→ EXERCISE DIRECTIONS
Your response should consist of the records, reproduced exactly.
....................
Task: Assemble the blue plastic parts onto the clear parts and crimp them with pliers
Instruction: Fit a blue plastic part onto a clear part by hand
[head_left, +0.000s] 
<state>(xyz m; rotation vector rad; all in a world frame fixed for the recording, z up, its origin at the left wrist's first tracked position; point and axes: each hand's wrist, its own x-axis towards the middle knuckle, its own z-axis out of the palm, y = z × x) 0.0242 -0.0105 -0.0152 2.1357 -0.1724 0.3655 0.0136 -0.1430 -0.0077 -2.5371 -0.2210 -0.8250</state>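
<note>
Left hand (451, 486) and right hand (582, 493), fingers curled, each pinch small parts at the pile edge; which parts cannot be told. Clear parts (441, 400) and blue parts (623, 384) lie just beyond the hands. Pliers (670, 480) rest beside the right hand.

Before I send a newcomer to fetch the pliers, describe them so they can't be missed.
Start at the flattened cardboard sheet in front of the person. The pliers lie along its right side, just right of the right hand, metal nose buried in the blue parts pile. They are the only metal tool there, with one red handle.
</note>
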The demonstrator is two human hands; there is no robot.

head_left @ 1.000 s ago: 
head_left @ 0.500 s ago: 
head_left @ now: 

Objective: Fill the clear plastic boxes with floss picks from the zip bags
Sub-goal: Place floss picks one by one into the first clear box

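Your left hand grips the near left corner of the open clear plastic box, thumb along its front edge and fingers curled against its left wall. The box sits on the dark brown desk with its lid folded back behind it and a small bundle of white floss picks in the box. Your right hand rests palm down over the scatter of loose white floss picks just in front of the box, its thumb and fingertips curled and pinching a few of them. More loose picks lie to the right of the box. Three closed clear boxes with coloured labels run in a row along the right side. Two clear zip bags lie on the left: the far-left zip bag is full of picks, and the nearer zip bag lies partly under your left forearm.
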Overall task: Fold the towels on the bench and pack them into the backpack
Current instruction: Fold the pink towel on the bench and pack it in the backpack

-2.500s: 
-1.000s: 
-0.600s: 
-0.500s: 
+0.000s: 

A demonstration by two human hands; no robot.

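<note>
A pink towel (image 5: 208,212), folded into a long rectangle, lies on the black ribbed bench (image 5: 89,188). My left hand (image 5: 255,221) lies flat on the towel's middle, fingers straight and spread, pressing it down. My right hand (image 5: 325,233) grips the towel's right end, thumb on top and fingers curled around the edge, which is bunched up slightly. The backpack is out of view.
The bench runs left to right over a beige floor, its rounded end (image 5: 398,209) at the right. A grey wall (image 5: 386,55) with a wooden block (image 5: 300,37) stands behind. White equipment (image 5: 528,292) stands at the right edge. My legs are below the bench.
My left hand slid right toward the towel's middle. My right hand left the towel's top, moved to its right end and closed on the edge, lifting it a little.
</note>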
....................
→ TASK SOLUTION
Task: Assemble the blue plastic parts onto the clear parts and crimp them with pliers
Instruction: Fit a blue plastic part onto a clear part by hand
[head_left, +0.000s] 
<state>(xyz m; rotation vector rad; all in a world frame fixed for the recording, z up, its origin at the left wrist's first tracked position; point and axes: each hand's wrist, its own x-axis towards the middle knuckle, its own z-axis out of the palm, y = z × x) 0.0242 -0.0105 -0.0152 2.1357 -0.1724 0.3655 0.0136 -0.1430 -0.0077 -2.5371 -0.2210 -0.8250</state>
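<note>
Left hand (451, 486) and right hand (582, 493), fingers curled, each pinch small parts at the pile edge; which parts cannot be told. Clear parts (441, 400) and blue parts (623, 384) lie just beyond the hands. Pliers (670, 480) rest beside the right hand.

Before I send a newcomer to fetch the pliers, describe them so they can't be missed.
Start at the flattened cardboard sheet in front of the person. The pliers lie along its right side, just right of the right hand, metal nose buried in the blue parts pile. They are the only metal tool there, with one red handle.
</note>
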The demonstrator is two human hands; there is no robot.

head_left @ 1.000 s ago: 
head_left @ 0.500 s ago: 
head_left @ now: 

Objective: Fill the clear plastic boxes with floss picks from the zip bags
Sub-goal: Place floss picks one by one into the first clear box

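Your left hand grips the near left corner of the open clear plastic box, thumb along its front edge and fingers curled against its left wall. The box sits on the dark brown desk with its lid folded back behind it and a small bundle of white floss picks in the box. Your right hand rests palm down over the scatter of loose white floss picks just in front of the box, its thumb and fingertips curled and pinching a few of them. More loose picks lie to the right of the box. Three closed clear boxes with coloured labels run in a row along the right side. Two clear zip bags lie on the left: the far-left zip bag is full of picks, and the nearer zip bag lies partly under your left forearm.
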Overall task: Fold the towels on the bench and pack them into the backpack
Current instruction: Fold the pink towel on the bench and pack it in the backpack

-2.500s: 
-1.000s: 
-0.600s: 
-0.500s: 
+0.000s: 

A demonstration by two human hands; no robot.

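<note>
A pink towel (image 5: 208,212), folded into a long rectangle, lies on the black ribbed bench (image 5: 89,188). My left hand (image 5: 255,221) lies flat on the towel's middle, fingers straight and spread, pressing it down. My right hand (image 5: 325,233) grips the towel's right end, thumb on top and fingers curled around the edge, which is bunched up slightly. The backpack is out of view.
The bench runs left to right over a beige floor, its rounded end (image 5: 398,209) at the right. A grey wall (image 5: 386,55) with a wooden block (image 5: 300,37) stands behind. White equipment (image 5: 528,292) stands at the right edge. My legs are below the bench.
My left hand slid right toward the towel's middle. My right hand left the towel's top, moved to its right end and closed on the edge, lifting it a little.
</note>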

The exercise is complete with this answer.